_TO DO:_
Reproduce each line from the first in the data through the line that contains "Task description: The" exactly; give nothing else.

_Records from a collection:_

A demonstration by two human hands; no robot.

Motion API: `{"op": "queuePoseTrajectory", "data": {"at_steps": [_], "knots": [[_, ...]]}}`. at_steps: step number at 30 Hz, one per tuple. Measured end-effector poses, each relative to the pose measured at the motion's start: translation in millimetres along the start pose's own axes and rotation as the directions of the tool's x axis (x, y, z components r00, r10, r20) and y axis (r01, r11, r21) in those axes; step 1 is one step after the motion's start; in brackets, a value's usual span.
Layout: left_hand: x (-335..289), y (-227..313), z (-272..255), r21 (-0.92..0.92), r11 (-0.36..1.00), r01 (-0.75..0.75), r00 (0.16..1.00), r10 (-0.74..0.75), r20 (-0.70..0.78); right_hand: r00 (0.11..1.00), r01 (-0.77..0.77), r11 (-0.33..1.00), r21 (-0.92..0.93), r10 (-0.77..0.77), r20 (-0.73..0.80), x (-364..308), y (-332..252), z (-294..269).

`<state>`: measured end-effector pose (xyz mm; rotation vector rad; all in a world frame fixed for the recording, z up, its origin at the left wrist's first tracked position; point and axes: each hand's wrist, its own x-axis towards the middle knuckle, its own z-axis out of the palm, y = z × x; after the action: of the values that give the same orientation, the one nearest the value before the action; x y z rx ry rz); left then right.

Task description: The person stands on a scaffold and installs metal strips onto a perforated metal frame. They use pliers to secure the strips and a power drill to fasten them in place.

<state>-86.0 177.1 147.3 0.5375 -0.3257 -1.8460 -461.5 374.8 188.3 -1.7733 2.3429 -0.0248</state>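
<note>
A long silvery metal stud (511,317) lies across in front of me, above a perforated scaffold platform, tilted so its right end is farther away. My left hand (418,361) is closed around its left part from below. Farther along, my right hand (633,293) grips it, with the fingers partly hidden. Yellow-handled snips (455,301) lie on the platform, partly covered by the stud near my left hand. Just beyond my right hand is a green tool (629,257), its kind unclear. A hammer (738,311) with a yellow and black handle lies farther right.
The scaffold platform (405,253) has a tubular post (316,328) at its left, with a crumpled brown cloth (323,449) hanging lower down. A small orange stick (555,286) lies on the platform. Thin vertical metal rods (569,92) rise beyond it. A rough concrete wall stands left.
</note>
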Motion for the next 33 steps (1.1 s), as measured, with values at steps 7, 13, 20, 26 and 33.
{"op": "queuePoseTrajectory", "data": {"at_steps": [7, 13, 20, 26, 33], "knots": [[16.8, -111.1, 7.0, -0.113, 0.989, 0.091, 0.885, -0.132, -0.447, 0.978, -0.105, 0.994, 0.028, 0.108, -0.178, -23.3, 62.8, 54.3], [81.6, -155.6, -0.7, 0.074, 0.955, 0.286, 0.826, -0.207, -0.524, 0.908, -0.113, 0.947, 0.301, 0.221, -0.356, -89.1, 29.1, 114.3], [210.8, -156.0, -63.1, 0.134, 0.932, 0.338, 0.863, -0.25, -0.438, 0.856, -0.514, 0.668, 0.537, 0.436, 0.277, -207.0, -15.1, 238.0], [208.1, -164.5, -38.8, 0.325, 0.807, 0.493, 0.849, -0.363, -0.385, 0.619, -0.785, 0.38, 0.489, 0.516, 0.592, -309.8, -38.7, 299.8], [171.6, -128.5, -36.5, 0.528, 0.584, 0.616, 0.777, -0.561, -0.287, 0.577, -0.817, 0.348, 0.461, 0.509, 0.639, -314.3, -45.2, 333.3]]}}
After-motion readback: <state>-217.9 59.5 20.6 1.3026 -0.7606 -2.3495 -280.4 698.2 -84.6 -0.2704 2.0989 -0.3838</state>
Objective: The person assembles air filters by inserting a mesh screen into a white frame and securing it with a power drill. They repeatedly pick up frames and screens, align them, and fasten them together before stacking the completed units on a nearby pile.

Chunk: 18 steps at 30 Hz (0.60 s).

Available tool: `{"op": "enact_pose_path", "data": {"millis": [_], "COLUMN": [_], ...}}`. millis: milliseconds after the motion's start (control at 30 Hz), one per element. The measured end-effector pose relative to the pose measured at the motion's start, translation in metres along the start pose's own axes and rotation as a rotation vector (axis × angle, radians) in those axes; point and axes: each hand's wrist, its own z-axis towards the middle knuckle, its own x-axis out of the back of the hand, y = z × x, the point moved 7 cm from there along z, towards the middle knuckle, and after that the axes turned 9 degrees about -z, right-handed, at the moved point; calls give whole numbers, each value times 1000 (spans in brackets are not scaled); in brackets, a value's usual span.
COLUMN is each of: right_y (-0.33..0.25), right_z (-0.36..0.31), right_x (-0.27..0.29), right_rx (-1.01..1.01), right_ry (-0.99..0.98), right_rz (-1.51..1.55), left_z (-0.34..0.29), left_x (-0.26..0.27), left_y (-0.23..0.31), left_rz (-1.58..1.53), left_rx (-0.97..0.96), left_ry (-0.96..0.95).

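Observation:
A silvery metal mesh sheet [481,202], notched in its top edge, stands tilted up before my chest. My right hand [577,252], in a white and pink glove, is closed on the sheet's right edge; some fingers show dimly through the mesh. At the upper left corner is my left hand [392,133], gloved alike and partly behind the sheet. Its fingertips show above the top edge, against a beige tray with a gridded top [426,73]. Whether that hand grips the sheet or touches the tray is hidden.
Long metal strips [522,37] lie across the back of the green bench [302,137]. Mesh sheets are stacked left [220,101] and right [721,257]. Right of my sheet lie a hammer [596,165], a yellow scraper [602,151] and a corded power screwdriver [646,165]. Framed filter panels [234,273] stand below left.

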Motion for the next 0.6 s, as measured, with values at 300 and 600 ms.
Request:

_RESULT OF THIS TASK:_
A demonstration by two human hands; no robot.

Motion API: `{"op": "queuePoseTrajectory", "data": {"at_steps": [_], "knots": [[_, ...]]}}`. at_steps: step number at 30 Hz, one per tuple. Measured end-effector poses, each relative to the pose measured at the motion's start: translation in millimetres along the start pose's own axes and rotation as the directions of the tool's x axis (x, y, z components r00, r10, r20) and y axis (r01, r11, r21) in those axes; step 1 is one step after the motion's start; in brackets, a value's usual span.
Layout: left_hand: x (-335..289), y (-227..313), z (-272..255), r21 (-0.92..0.92), r11 (-0.36..1.00), r01 (-0.75..0.75), r00 (0.16..1.00), r10 (-0.74..0.75), r20 (-0.70..0.78); right_hand: r00 (0.11..1.00), r01 (-0.77..0.77), r11 (-0.33..1.00), r21 (-0.92..0.93), r10 (-0.77..0.77), r20 (-0.73..0.80), x (-364..308), y (-332..252), z (-294..269).

`<state>`: measured end-effector pose (xyz mm; rotation vector rad; all in a world frame fixed for the recording, z up, its origin at the left wrist's first tracked position; point and axes: each hand's wrist, its own x-axis towards the middle knuckle, its own z-axis out of the palm, y = z × x; after the action: of the values that give the same orientation, the one nearest the value before the action; x y z rx ry rz); left then right.

Task description: The person stands on a scaffold and installs metal strips onto a perforated metal frame. They use pliers to secure the strips and a power drill to fasten them in place.

The exercise is done.